Work through the data below and copy out every line where "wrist" is found.

┌─ Dataset section

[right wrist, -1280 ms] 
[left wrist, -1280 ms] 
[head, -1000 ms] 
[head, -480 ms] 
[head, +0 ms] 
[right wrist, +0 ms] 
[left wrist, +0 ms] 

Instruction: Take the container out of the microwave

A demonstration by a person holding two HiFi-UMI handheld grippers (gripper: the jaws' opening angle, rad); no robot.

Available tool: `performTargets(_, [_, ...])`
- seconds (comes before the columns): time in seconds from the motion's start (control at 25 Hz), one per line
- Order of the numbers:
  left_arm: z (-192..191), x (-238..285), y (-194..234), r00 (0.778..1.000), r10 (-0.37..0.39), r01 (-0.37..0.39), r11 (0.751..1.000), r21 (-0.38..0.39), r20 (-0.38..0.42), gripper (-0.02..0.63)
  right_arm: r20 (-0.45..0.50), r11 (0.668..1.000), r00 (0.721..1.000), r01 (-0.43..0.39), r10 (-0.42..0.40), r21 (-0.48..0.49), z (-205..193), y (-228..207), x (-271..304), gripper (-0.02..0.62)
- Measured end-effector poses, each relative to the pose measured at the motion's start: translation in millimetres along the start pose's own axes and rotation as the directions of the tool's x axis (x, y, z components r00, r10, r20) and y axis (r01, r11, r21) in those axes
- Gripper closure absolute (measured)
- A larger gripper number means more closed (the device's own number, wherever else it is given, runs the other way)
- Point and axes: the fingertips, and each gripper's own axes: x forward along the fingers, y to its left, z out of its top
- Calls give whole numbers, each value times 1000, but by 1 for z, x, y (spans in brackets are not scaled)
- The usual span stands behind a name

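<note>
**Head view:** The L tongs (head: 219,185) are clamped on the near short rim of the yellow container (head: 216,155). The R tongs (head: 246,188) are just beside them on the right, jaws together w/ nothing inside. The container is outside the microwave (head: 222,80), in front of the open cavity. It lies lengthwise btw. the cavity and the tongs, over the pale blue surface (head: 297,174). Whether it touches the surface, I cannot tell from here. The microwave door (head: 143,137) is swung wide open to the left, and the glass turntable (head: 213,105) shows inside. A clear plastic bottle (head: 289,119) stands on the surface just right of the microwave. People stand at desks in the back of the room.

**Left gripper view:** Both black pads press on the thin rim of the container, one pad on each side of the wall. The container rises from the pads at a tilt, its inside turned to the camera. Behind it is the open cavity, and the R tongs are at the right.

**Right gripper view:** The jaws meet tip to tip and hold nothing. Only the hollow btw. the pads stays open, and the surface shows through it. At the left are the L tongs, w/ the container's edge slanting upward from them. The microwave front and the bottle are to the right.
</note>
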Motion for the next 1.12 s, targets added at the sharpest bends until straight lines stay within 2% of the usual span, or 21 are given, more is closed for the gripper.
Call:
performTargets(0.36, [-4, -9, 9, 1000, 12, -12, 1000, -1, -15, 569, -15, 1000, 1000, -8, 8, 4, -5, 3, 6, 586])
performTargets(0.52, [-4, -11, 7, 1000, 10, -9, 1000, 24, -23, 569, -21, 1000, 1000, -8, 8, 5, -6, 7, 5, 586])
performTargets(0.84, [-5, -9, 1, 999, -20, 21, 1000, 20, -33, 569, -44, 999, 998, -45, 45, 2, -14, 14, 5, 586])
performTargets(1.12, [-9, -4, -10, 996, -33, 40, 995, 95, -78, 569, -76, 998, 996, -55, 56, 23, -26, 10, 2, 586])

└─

▸ **Answer below**
[right wrist, -1280 ms] 
[left wrist, -1280 ms] 
[right wrist, +0 ms] 
[left wrist, +0 ms] 

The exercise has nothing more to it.